■ **Problem details**
Only the stretch below from the line holding "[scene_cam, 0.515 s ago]" through the line holding "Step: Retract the" should be restated, word for word and with both ends included; pictures stay out.

━━━ Available records ━━━

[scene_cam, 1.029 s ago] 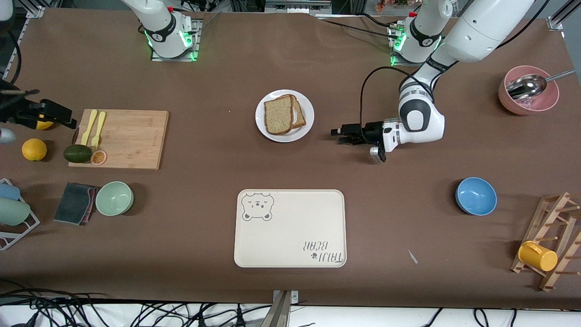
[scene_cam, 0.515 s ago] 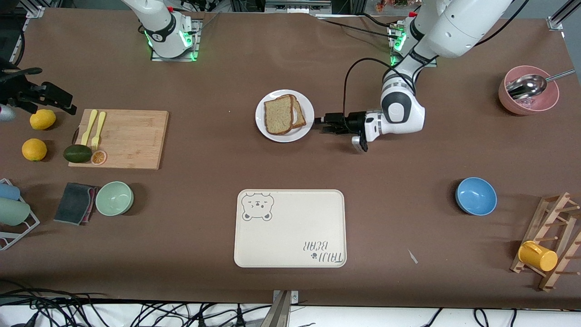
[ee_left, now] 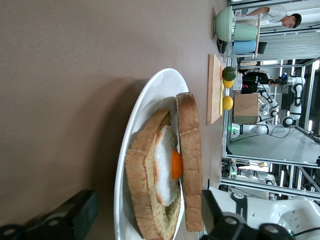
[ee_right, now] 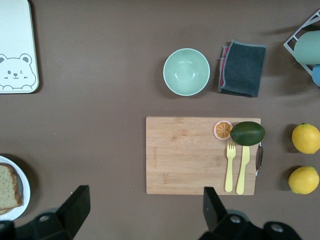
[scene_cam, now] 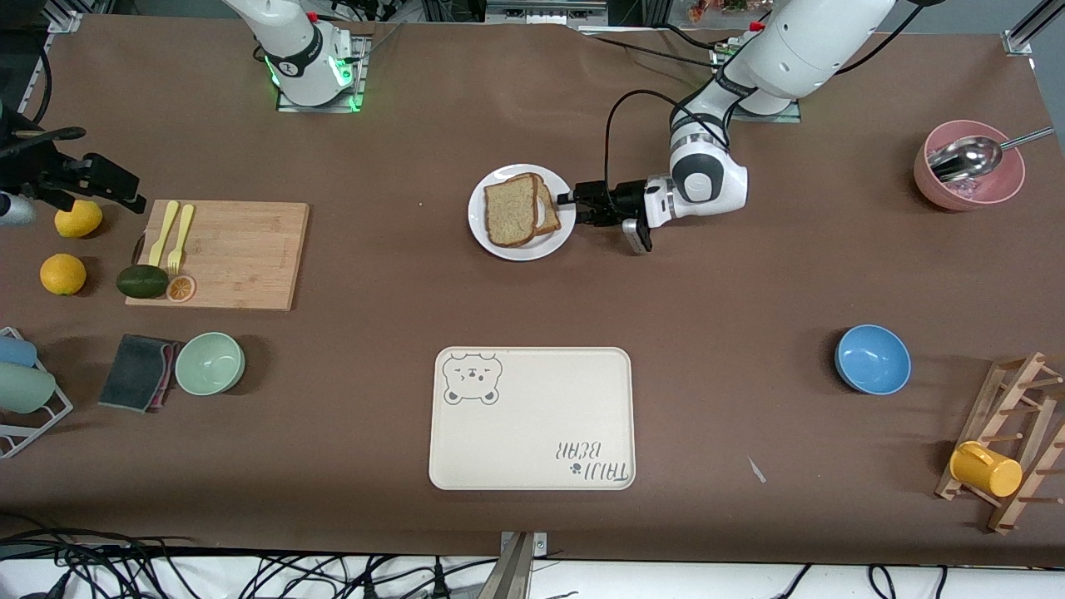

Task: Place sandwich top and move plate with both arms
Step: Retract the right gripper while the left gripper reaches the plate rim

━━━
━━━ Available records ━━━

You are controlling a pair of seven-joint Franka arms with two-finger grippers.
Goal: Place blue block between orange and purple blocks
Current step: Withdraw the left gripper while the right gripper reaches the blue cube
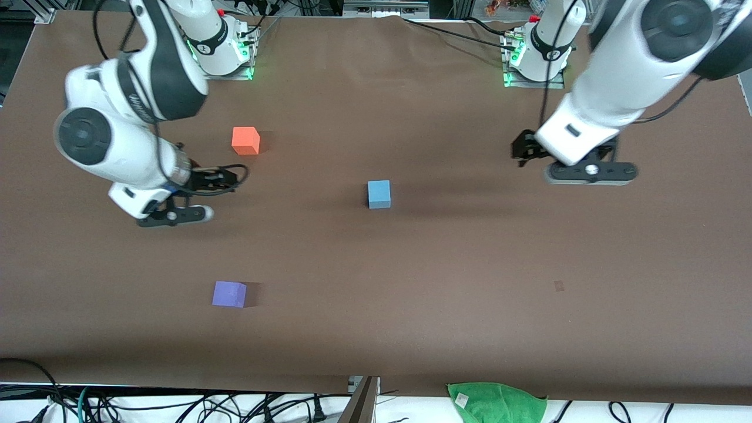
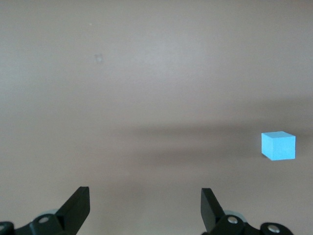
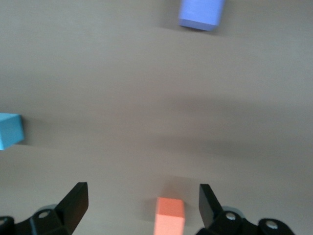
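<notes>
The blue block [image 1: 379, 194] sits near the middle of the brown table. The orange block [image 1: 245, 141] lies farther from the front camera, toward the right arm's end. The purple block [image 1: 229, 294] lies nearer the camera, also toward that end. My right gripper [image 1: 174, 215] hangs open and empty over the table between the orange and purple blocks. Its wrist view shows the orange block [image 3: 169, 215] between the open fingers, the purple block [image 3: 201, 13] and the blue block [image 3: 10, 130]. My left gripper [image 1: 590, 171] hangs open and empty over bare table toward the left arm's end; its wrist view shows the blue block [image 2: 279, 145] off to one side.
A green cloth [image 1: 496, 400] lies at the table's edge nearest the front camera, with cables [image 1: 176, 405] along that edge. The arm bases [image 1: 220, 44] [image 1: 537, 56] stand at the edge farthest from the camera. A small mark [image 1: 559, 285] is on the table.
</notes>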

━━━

■ **Task solution**
[scene_cam, 0.515 s ago] 
[ee_left, now] 
[ee_right, now] 
[scene_cam, now] 

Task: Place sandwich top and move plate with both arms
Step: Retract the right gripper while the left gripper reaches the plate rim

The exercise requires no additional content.